--- Material provided ---

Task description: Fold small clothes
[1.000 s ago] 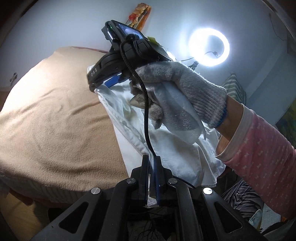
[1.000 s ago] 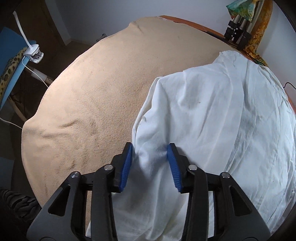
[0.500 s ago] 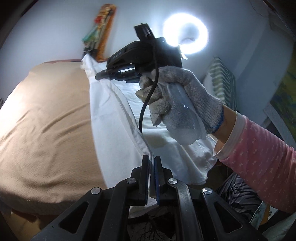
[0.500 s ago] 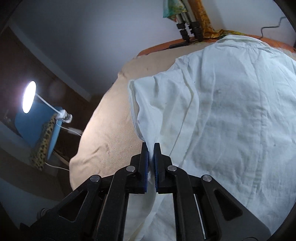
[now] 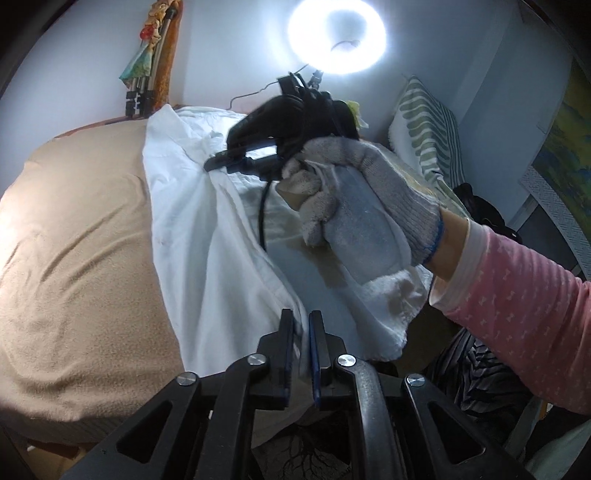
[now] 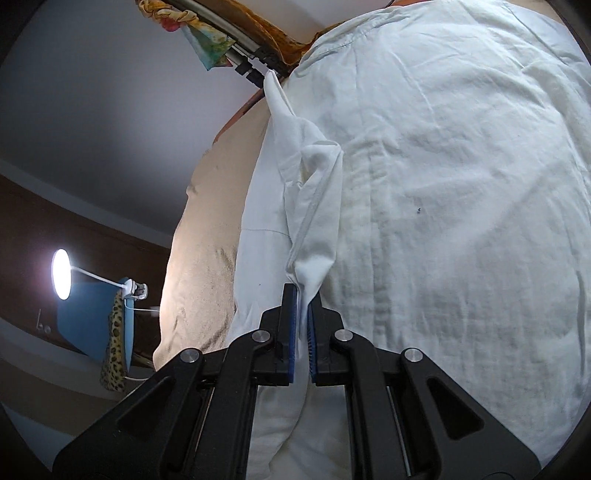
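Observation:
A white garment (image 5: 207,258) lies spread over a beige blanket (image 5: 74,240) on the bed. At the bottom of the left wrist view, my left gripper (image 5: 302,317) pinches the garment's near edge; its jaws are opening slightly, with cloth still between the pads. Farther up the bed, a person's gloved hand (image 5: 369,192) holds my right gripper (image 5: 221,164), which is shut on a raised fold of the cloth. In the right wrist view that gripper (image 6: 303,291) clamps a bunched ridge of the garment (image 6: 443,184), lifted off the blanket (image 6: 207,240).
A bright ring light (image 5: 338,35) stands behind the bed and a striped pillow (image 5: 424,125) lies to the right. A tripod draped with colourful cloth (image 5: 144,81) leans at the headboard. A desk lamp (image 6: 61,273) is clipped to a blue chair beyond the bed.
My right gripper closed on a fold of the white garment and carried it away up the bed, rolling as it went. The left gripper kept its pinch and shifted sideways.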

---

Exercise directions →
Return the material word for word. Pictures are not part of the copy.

Expected answer →
Task description: Fold small clothes
[1.000 s ago] 
[1.000 s ago] 
[0.500 s ago] 
[0.500 s ago] 
[now] 
[now] 
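Observation:
A white garment (image 5: 207,258) lies spread over a beige blanket (image 5: 74,240) on the bed. At the bottom of the left wrist view, my left gripper (image 5: 302,317) pinches the garment's near edge; its jaws are opening slightly, with cloth still between the pads. Farther up the bed, a person's gloved hand (image 5: 369,192) holds my right gripper (image 5: 221,164), which is shut on a raised fold of the cloth. In the right wrist view that gripper (image 6: 303,291) clamps a bunched ridge of the garment (image 6: 443,184), lifted off the blanket (image 6: 207,240).
A bright ring light (image 5: 338,35) stands behind the bed and a striped pillow (image 5: 424,125) lies to the right. A tripod draped with colourful cloth (image 5: 144,81) leans at the headboard. A desk lamp (image 6: 61,273) is clipped to a blue chair beyond the bed.
My right gripper closed on a fold of the white garment and carried it away up the bed, rolling as it went. The left gripper kept its pinch and shifted sideways.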

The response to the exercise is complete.